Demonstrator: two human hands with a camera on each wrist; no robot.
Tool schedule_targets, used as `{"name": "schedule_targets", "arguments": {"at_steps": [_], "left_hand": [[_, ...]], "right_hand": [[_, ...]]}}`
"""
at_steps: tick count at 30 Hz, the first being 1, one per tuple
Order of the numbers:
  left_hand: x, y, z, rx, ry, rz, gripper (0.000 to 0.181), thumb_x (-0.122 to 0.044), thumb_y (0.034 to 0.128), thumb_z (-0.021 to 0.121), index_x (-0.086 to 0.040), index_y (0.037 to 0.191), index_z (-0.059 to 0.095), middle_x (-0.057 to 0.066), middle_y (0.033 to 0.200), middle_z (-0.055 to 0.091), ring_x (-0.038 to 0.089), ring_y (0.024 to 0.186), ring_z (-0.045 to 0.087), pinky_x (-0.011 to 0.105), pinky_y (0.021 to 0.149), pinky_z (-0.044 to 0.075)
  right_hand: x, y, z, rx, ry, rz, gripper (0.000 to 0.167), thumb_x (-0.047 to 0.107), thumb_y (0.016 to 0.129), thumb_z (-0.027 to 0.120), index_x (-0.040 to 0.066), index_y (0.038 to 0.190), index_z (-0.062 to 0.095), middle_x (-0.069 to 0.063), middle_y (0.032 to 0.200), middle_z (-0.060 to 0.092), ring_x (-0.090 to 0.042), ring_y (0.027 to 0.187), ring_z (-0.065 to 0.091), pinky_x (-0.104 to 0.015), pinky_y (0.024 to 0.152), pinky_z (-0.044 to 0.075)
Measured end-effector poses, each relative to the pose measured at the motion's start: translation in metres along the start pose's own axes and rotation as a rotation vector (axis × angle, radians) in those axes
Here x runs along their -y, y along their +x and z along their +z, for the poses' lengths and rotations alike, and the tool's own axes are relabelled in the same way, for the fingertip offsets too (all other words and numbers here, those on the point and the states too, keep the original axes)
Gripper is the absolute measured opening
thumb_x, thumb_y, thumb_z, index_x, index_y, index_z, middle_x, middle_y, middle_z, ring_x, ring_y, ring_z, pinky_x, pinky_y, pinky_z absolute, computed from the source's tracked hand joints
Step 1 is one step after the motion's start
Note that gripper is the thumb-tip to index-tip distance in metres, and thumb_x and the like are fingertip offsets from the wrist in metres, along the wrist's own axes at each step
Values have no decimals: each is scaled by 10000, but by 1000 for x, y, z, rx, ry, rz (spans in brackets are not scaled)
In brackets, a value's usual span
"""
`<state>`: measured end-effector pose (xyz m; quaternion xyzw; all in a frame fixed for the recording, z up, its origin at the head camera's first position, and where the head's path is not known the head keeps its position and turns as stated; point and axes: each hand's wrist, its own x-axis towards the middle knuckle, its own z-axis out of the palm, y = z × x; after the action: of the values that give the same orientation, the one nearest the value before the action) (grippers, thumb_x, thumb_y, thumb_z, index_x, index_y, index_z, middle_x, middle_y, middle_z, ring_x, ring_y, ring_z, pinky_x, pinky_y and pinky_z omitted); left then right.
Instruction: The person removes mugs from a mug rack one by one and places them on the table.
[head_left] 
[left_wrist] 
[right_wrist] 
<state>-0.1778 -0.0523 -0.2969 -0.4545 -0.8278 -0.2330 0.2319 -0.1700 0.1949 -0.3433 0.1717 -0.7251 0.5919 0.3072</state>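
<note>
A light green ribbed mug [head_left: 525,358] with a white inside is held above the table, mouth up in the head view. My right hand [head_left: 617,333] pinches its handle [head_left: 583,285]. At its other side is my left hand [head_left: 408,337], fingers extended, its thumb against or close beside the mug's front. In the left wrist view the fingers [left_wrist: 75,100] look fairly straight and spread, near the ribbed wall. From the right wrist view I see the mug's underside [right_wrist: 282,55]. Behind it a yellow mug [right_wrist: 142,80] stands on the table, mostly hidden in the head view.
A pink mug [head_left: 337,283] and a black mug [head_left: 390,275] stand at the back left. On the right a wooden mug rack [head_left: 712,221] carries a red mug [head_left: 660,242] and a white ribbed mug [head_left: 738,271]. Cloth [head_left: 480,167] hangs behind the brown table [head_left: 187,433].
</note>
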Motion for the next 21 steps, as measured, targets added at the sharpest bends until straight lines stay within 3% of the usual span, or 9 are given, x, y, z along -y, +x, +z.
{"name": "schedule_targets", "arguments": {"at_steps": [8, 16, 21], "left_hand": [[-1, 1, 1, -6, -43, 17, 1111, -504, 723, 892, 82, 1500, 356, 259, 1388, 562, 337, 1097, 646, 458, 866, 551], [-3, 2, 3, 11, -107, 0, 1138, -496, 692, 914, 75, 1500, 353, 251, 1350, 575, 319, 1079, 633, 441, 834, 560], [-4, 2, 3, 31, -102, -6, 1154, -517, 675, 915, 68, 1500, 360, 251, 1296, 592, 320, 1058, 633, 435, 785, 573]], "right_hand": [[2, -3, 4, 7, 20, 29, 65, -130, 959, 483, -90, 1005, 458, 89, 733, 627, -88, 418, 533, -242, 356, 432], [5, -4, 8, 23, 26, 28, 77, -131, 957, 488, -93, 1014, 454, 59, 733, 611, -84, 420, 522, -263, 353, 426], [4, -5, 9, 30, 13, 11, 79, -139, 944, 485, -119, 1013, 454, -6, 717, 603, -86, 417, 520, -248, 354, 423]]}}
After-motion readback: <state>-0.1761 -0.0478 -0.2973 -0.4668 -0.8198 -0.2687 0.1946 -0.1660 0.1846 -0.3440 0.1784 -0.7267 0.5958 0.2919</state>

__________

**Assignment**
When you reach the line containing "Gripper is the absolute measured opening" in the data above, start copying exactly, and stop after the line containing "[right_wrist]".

**Solution for this problem**
Gripper is the absolute measured opening
thumb_x, thumb_y, thumb_z, index_x, index_y, index_z, middle_x, middle_y, middle_z, ring_x, ring_y, ring_z, pinky_x, pinky_y, pinky_z absolute, computed from the source's tracked hand joints
Step 1 is one step after the motion's start
Note that gripper is the thumb-tip to index-tip distance in metres, and thumb_x and the like are fingertip offsets from the wrist in metres, along the wrist's own axes at each step
Values have no decimals: each is scaled by 10000, but by 1000 for x, y, z, rx, ry, rz (spans in brackets are not scaled)
In brackets, a value's usual span
"""
`<state>`: measured end-effector pose (xyz m; quaternion xyzw; all in a frame fixed for the recording, z up, its origin at the head camera's first position, and where the head's path is not known the head keeps its position and turns as stated; point and axes: each hand's wrist, its own x-axis towards the middle knuckle, its own z-axis out of the palm, y = z × x; after the action: of the values that give the same orientation, the one nearest the value before the action) (grippers, thumb_x, thumb_y, thumb_z, index_x, index_y, index_z, middle_x, middle_y, middle_z, ring_x, ring_y, ring_z, pinky_x, pinky_y and pinky_z omitted); left then right.
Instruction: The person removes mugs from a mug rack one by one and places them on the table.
[head_left] 
[left_wrist] 
[right_wrist] 

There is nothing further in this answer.